![]() |
Resensi Buku Propaganda & Genosida di Indonesia, Sejarah Rekayasa Hantu 1965 oleh Elman Nafiah |
Setiap tulisan tentang Gerakan 30 September (G30S) akan selalu menarik meski dari versi penyimpangan sejarahnya sekalipun. Beberapa versi sejarah yang terlampau banyak klaim kebenarannya tersebut turut menjadi bagian dari seni persuasi, dimana tidak hanya melancarkan kebohongan, tetapi juga menjadikan kebenaran-kebenaran yang ada menjadi teka-teki yang menarik dipecahkan generasi muda. Buku Propaganda & Genosida di Indonesia, Sejarah Rekayasa Hantu 1965, tampil sebagai salah satu upaya pelurusan atas klaim-klaim kebenaran tersebut.
Penamaan
G30S sengaja diubah menjadi Gerakan September Tiga Puluh (Gestapu) oleh Jenderal Sugandhi (seorang jurnalis
pro-Soeharto). Ia
menunjuk PKI dan organisasi afiliasinya sebagai dalang kekejaman pembantaian. Penamaan Gestapu bertujuan
agar kekejaman PKI yang dinarasikan
lebih mudah dilanggengkan dalam ingatan
publik. Tindakan tersebut menimbulkan rasa benci dan panik atas
ingatan pembantaian para jenderal yang selalu menjadi momok, sehingga
mengesampingkan tragedi pembunuhan massal.
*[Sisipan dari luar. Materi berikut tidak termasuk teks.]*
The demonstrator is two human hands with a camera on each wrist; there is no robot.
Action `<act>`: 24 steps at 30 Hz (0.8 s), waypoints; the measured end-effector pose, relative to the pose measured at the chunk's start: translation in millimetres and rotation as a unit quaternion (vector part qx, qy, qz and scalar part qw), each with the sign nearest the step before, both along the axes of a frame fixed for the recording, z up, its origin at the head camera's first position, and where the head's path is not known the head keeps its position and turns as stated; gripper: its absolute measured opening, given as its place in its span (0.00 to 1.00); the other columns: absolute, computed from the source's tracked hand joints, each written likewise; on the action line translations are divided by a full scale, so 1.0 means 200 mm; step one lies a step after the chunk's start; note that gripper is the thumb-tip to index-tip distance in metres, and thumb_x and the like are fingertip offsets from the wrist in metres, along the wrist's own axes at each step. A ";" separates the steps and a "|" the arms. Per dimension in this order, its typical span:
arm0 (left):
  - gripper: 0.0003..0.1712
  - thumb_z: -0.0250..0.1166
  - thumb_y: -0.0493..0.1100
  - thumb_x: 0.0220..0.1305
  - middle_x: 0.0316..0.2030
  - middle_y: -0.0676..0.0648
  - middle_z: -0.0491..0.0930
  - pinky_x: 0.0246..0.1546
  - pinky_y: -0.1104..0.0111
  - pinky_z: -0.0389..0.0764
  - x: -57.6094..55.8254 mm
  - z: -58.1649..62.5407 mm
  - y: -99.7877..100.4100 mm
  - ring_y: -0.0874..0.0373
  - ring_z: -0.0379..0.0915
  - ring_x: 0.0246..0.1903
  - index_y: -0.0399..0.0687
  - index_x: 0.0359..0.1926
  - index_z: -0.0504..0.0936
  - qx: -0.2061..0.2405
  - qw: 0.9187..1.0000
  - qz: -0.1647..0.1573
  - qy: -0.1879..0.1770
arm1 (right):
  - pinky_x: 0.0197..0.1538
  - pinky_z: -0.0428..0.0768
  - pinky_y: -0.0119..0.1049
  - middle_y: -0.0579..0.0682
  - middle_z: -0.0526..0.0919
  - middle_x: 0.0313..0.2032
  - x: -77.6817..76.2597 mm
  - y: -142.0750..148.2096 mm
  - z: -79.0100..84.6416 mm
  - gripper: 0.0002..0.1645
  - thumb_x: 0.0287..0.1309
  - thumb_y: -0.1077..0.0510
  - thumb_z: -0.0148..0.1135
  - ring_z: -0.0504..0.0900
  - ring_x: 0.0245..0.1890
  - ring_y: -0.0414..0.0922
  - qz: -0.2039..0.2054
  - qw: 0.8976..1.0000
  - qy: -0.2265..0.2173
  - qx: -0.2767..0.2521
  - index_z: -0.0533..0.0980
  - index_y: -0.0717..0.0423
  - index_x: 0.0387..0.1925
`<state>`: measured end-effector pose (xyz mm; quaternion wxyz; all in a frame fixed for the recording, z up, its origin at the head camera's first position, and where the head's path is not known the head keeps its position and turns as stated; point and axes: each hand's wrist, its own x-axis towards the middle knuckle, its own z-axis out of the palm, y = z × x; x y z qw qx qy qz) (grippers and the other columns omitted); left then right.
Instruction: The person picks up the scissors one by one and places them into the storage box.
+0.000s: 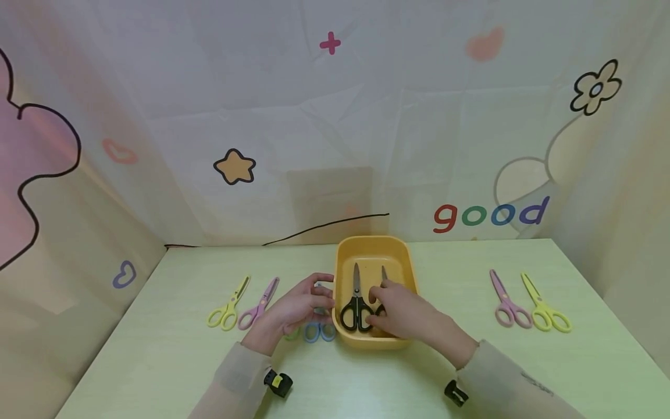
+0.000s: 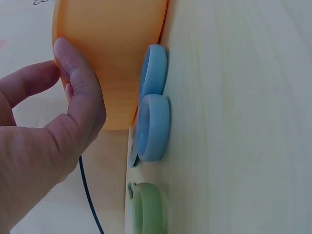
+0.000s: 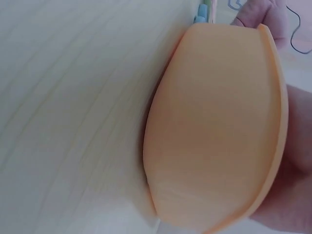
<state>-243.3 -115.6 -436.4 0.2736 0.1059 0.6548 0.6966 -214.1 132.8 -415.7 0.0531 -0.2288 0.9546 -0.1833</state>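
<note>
A yellow tray [image 1: 342,256] stands at the middle of the table, with two pairs of black-handled scissors in it. One pair of scissors [image 1: 357,305] lies in its left half, blades pointing away. My right hand [image 1: 410,311] reaches over the tray's right side and grips the second pair of scissors [image 1: 384,272], whose handles its fingers mostly cover. At the tray's left rim, the fingertips of my left hand [image 1: 300,305] touch from outside. Blue scissors [image 2: 155,126] and green scissors [image 2: 148,207] lie below that hand, partly hidden by it in the head view.
Left of the tray lie yellow scissors [image 1: 228,311] and purple scissors [image 1: 267,295]. On the right side are another purple pair of scissors [image 1: 505,302] and another yellow pair of scissors [image 1: 541,302]. A printed curtain [image 1: 251,215] hangs behind the table's back edge.
</note>
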 end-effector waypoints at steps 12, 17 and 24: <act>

Persaingan dominasi terus terjadi diantara kedua kubu, baik PKI maupun tentara. Seperti Nasakomisasi tentara
oleh PKI, yang kemudian ditolak dengan upaya doktrin Tri Ubaya Sakti oleh
tentara sehingga melahirkan dwifungsi. Intrik politik yang saling dilakukan
sebelumnya oleh kedua kubu tersebut berakhir pada jebakan tentara melalui
Kolonel Untung, yang kemudian menjadi titik puncak kekalahan PKI.
Soeharto
dengan cepat dan efisien memanfaatkan situasi yang ada untuk menyalahkan PKI, serta
mengorganisir para antikomunis sipil, dan merancang kampanye propaganda. Tindakannya
tersebut jelas bahwa mustahil dilakukan tanpa rencana (Kasenda 2015). Hal
tersebut menjadi bukti bahwa skenario telah diciptakan untuk melancarkan
strategi yang dimilikinya.
Tragedi G30S kemudian menjadi puncak kulminasi atas konfrontasi antara PKI dengan
kelompok antikomunis yang telah ada sebelumnya. Menjadi
kampanye yang semakin kompleks
sehingga saling terhubung dalam tindakan pemusnahan massal. Kompleksitas
tersebut muncul dari muatan berupa
propaganda mengenai ateisme, antinasionalisme, penyimpangan
seksual, dll (h.
22).
Setelah tudingan pembantaian tersebut, menghadirkan
pemaknaan pancasila ala Soeharto dan tentara sehingga menyingkirkan siapapun
yang dianggap antinasionalis. Dalam hal ini, komplotan yang dianggap terindikasi
berafiliasi dengan PKI dibantai dan dihilangkan tanpa diadili. Dalam
buku ini dijelaskan bahwa jumlah korban meninggal diperkirakan sekitar satu
juta jiwa.
Propaganda yang ingin Saskia dan Nursyahbani sampaikan di sini
lebih menitikberatkan kepada kuasa Orde Baru untuk melegitimasi
penahanan, penganiayaan dan pembunuhan serta penggunaan kekerasan seksual
terhadap perempuan. Namun dalam melancarkan propaganda tersebut orde baru
menggunakan kuasa hegemoni ideologis yang ditanamkan melalui media, pendidikan
dan lembaga serta organisasi-organisasi yang ada sehingga bisa tertanam dalam
pikiran masyarakat. Hegemoni ideologis tersebut ditegakkan sehingga menjadi
wujud kuasa lunak dari rezim pembunuhan massal Orde Baru (Althusser 1970;
Gramsci 1992).
Media menjadi awal perantara yang digunakan
setelah pembantaian para jenderal dan sekaligus menjadi informasi pertama yang
diterima oleh masyarakat atas kejadian 1 oktober. Lahan pers dan radio yang
dikuasai oleh sekelompok tentara pada masa itu otomatis memberikan pembenaran mengingat
tidak adanya cover both side dalam praktik jurnalistik waktu itu.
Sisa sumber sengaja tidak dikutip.